De betreffende tekst in de Raadsconclusies beoogt om fundamentele innovatie (safe by design) te bevorderen om alternatieven te vinden voor toepassingen met schadelijke stoffen, met name andere materialen of producten waar schadelijke stoffen niet nodig zijn. Dit heeft niet een direct verband met benodigde dierproeven. Bij het AO Leefomgeving van 7 maart jl. is dit onderwerp aan de orde geweest en ik heb uw Kamer toen toegezegd schriftelijk te zullen aangeven hoe het zit met dierproeven onder REACH, met name vanwege de vraag of dierproeven alleen plaatsvinden als een bedrijf dat een stof moet registreren heeft aangetoond dat het echt niet anders kan.

Mede ter voldoening aan die toezegging kan ik u melden dat de systematiek van REACH hier reeds in voorziet. Een belangrijke doelstelling in REACH is het zo veel mogelijk voorkomen van dierproeven. Voor een aantal meer complexe effecten, zoals schade op het nageslacht of hormoonverstoring, bestaan echter nog geen of onvoldoende goede alternatieven. Bedrijven zijn verplicht om samen te werken bij het uitvoeren van een dierproef zodat eenzelfde test niet nodeloos meerdere keren wordt uitgevoerd. Bedrijven moeten hiertoe vooraf testvoorstellen aanleveren bij ECHA. ECHA laat door een lidstatencomité met experts op dit gebied beoordelen of de dierproef noodzakelijk is om voldoende zicht te krijgen op de risicos van een stof.

Daarnaast werkt ECHA aan een zgn. groepsaanpak van stoffen, die het mogelijk maakt om te volstaan met gerichte testen van enkele representatieve stoffen uit een groep. Het blijkt dat onder REACH op grote schaal gebruik wordt gemaakt van bestaande informatie in plaats van nieuwe dierproeven. Verder wordt op diverse fronten gewerkt aan het ontwikkelen van alternatieven voor dierproeven.
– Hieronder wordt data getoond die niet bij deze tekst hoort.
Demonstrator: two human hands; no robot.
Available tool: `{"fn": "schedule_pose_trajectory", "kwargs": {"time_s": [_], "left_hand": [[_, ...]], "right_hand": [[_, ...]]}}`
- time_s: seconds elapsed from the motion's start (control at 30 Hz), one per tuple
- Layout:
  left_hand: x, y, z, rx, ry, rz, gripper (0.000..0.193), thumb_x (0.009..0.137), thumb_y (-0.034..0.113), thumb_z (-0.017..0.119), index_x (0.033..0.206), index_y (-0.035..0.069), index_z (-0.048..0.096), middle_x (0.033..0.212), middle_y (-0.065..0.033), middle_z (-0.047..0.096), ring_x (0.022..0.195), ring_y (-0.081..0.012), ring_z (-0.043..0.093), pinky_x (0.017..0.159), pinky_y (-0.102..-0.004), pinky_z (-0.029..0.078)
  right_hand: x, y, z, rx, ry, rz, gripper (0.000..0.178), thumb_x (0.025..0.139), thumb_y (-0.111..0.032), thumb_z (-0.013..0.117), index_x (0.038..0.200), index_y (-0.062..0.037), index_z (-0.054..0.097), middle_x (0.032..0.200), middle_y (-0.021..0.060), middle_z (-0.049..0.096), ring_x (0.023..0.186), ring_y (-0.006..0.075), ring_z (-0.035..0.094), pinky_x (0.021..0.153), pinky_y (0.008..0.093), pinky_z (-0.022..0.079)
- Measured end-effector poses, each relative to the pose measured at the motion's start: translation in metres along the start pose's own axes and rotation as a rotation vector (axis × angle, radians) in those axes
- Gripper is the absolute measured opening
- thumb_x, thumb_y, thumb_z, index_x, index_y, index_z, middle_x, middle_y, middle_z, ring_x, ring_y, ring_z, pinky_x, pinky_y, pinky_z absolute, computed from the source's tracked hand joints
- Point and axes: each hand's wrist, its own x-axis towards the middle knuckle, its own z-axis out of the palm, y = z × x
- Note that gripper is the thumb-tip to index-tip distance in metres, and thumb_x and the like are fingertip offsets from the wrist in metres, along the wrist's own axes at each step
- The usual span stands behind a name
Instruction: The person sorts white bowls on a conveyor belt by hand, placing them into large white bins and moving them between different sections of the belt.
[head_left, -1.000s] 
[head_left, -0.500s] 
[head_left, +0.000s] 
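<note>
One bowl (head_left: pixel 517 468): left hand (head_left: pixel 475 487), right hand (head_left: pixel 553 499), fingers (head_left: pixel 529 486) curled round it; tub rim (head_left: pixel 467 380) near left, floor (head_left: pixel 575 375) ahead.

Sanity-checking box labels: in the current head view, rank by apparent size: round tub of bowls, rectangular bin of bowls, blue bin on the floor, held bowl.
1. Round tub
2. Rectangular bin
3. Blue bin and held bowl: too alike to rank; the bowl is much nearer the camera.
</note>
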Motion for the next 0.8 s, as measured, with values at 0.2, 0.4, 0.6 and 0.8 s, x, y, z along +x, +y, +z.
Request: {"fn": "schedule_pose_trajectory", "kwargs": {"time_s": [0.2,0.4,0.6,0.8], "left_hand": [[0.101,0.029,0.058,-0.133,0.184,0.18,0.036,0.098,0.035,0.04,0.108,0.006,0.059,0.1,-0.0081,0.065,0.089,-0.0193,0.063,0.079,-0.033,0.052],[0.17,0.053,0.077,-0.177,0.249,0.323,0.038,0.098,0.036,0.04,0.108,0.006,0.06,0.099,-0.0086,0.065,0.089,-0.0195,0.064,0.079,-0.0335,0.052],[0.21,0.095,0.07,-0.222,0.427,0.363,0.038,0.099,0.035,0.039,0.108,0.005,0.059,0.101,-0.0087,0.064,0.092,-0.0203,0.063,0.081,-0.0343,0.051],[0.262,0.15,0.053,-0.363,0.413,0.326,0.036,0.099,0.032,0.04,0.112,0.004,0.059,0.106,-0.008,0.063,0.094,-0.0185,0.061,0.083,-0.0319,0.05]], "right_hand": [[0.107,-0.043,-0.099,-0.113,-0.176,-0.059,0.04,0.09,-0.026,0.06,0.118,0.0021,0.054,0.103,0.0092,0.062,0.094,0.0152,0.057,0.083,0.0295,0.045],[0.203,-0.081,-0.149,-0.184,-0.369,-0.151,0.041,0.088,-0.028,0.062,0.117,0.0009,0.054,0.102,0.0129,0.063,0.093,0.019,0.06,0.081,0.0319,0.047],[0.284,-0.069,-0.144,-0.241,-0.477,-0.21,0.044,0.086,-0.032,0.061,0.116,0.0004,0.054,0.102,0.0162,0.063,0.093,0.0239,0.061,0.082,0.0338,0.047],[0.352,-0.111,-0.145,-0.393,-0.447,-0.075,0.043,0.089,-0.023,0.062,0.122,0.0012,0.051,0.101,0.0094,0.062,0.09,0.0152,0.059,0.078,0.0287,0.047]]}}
Deze testen worden veelal ontwikkeld en gevalideerd binnen de OESO. Het voordeel hiervan is dat de testen in vrijwel de hele wereld worden geaccepteerd, zodat de impact groot is. De uitkomsten van nog noodzakelijke dierproeven worden eveneens breed geaccepteerd, zodat vergelijkbare testen niet nodeloos hoeven te worden herhaald. Ondanks het hierboven beschreven beleid zal een deel van de benodigde informatie alleen verkregen kunnen worden door het doen van dierproeven. Via het lidstatencomité zal ik dit nauwgezet volgen.
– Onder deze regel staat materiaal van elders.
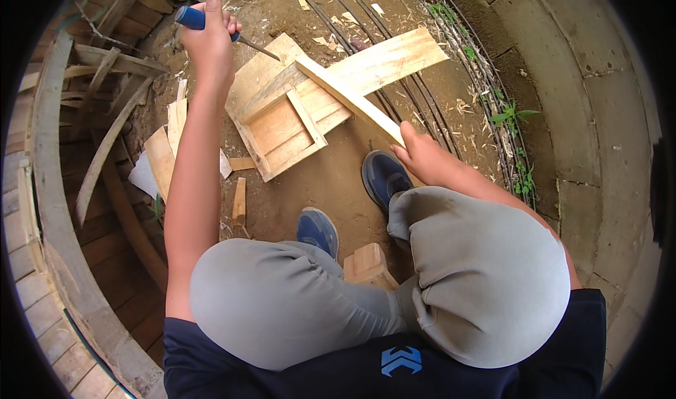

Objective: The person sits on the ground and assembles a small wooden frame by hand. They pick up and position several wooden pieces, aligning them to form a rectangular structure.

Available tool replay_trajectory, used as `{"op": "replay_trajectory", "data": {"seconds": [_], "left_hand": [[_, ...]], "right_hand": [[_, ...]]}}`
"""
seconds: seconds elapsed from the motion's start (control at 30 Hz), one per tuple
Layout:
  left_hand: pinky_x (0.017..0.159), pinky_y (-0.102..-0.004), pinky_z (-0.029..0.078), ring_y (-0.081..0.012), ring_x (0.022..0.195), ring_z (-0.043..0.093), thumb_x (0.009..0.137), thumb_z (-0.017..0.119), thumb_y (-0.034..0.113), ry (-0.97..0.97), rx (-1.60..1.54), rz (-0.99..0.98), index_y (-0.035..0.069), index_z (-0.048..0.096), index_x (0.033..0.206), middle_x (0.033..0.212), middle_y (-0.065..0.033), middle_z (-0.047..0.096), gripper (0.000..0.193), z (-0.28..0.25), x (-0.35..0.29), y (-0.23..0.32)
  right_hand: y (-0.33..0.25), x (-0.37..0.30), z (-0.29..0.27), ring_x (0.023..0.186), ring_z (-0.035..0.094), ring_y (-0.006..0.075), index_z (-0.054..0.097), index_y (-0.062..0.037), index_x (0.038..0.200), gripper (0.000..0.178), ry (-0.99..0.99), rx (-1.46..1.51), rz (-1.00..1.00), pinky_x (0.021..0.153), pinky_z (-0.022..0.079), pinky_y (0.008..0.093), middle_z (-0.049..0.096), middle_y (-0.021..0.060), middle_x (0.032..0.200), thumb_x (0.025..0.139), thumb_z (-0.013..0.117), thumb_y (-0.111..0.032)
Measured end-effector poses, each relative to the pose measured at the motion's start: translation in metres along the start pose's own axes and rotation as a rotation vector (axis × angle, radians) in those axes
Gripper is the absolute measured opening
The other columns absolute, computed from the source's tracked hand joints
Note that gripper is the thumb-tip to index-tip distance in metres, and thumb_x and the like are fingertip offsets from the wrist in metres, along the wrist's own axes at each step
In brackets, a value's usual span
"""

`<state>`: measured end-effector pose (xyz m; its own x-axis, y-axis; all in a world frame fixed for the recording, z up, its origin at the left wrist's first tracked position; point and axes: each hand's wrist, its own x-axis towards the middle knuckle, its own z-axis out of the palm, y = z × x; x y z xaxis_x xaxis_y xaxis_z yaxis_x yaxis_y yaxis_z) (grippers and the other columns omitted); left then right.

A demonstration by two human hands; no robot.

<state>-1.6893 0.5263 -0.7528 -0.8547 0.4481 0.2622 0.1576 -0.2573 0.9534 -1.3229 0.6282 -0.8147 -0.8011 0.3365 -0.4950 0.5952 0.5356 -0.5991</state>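
Observation:
My left hand (209, 43) is closed around the blue handle of a screwdriver (262, 48). Its thin metal shaft slants down to the right, and the tip sits close to the far end of a narrow wooden strip (345, 96). Fingers of my right hand (427, 154) grip the near end of that strip. Beneath the strip are a wide pale board (391, 60) and, to its left, a flat wooden panel (271, 72) with a small rectangular wooden frame (306, 119) on its near part. Whether the tip touches the wood I cannot tell.
Dark rods (422, 107) run along the ground at the right, before a block wall (577, 117). Wood scraps (239, 202) and shavings lie about on the soil. Curved timbers (53, 188) stand at the left. A wooden block (365, 262) lies near my shoes (317, 230).

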Motion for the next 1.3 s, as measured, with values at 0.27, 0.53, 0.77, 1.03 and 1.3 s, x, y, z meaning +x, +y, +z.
{"op": "replay_trajectory", "data": {"seconds": [0.27, 0.53, 0.77, 1.03, 1.3], "left_hand": [[0.06, -0.0293, 0.046, -0.0105, 0.06, 0.047, 0.103, 0.061, 0.031, -0.072, 0.067, -0.108, 0.006, 0.048, 0.088, 0.067, -0.0004, 0.047, 0.032, 0.02, -0.051, -0.009], [0.055, -0.0261, 0.046, -0.0082, 0.059, 0.053, 0.099, 0.066, 0.033, -0.059, 0.221, -0.085, 0.007, 0.052, 0.084, 0.067, -0.0004, 0.055, 0.033, 0.02, -0.062, -0.04], [0.054, -0.0255, 0.045, -0.0076, 0.058, 0.053, 0.098, 0.069, 0.031, -0.058, 0.24, -0.055, 0.007, 0.052, 0.083, 0.066, 0.0008, 0.055, 0.033, 0.018, -0.069, -0.044], [0.055, -0.0255, 0.04, -0.007, 0.058, 0.047, 0.099, 0.068, 0.029, -0.106, 0.3, -0.026, 0.007, 0.051, 0.082, 0.066, 0.0026, 0.05, 0.032, 0.028, -0.077, -0.047], [0.063, -0.0297, 0.043, -0.0098, 0.066, 0.046, 0.098, 0.068, 0.031, -0.088, 0.339, -0.065, 0.006, 0.052, 0.082, 0.07, 0.0009, 0.05, 0.033, 0.012, -0.084, -0.041]], "right_hand": [[0.001, 0.0, 0.0, 0.086, 0.058, 0.0573, 0.035, 0.0016, 0.101, 0.034, 0.01, 0.003, -0.027, 0.075, 0.045, 0.058, 0.06, 0.0382, 0.085, 0.103, 0.052, -0.027], [0.007, 0.002, 0.004, 0.084, 0.058, 0.057, 0.035, 0.0009, 0.102, 0.034, 0.033, 0.013, -0.042, 0.074, 0.044, 0.0571, 0.06, 0.0374, 0.084, 0.103, 0.053, -0.028], [0.003, 0.002, 0.003, 0.082, 0.058, 0.0554, 0.034, 0.0, 0.102, 0.035, 0.015, 0.016, -0.029, 0.073, 0.044, 0.0566, 0.061, 0.0356, 0.084, 0.103, 0.053, -0.029], [0.002, -0.003, -0.025, 0.064, 0.059, 0.0334, 0.047, -0.0017, 0.101, 0.033, 0.172, 0.006, -0.067, 0.06, 0.044, 0.044, 0.061, 0.021, 0.076, 0.103, 0.053, -0.034], [-0.116, -0.036, -0.131, 0.059, 0.049, 0.0071, 0.051, -0.0031, 0.109, 0.021, 0.603, 0.269, -0.533, 0.051, 0.038, 0.0259, 0.054, 0.0014, 0.071, 0.103, 0.056, -0.022]]}}
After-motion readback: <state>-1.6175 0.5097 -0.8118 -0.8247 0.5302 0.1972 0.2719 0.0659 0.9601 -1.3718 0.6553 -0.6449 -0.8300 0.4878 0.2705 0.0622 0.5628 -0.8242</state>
Tevens hebben de leden van de GroenLinks-fractie vragen over de Nederlandse aanpak met betrekking tot het hergebruik van ZZS (Zeer Zorgwekkende Stoffen) en in hoeverre een gedetailleerde case by case beoordeling voor veel extra werklast kan zorgen. Hoe ziet de Staatssecretaris van IenW dit voor zich en hoe gaat zij pleiten voor deze individuele benadering en tegelijkertijd voor versnelling van de verwerking van REACH dossiers? Waarom is Nederland minder streng op secundaire materialen?

In mijn brief van 19 november 2018 ben ik hier uitgebreid op ingegaan6. Het case-by-case beoordelen van de toelaatbaarheid van recycling van materialen met ZZS bij reeds voorgenomen restricties leidt niet tot een hogere werklast bij ECHA. In de Europese besluitvorming over maximale gehalten van ZZS in materialen kan uit de risicobeoordeling, die toch al gemaakt moet worden, zonder noemenswaardig meerwerk een grenswaarde worden afgeleid die ruimte laat voor gerecycled materiaal waar de ZZS niet uit verwijderd kan worden. Additionele restricties zullen uiteraard tot meer werk leiden bij de indiener van het dossier, dat kan zowel een lidstaat als ECHA zijn.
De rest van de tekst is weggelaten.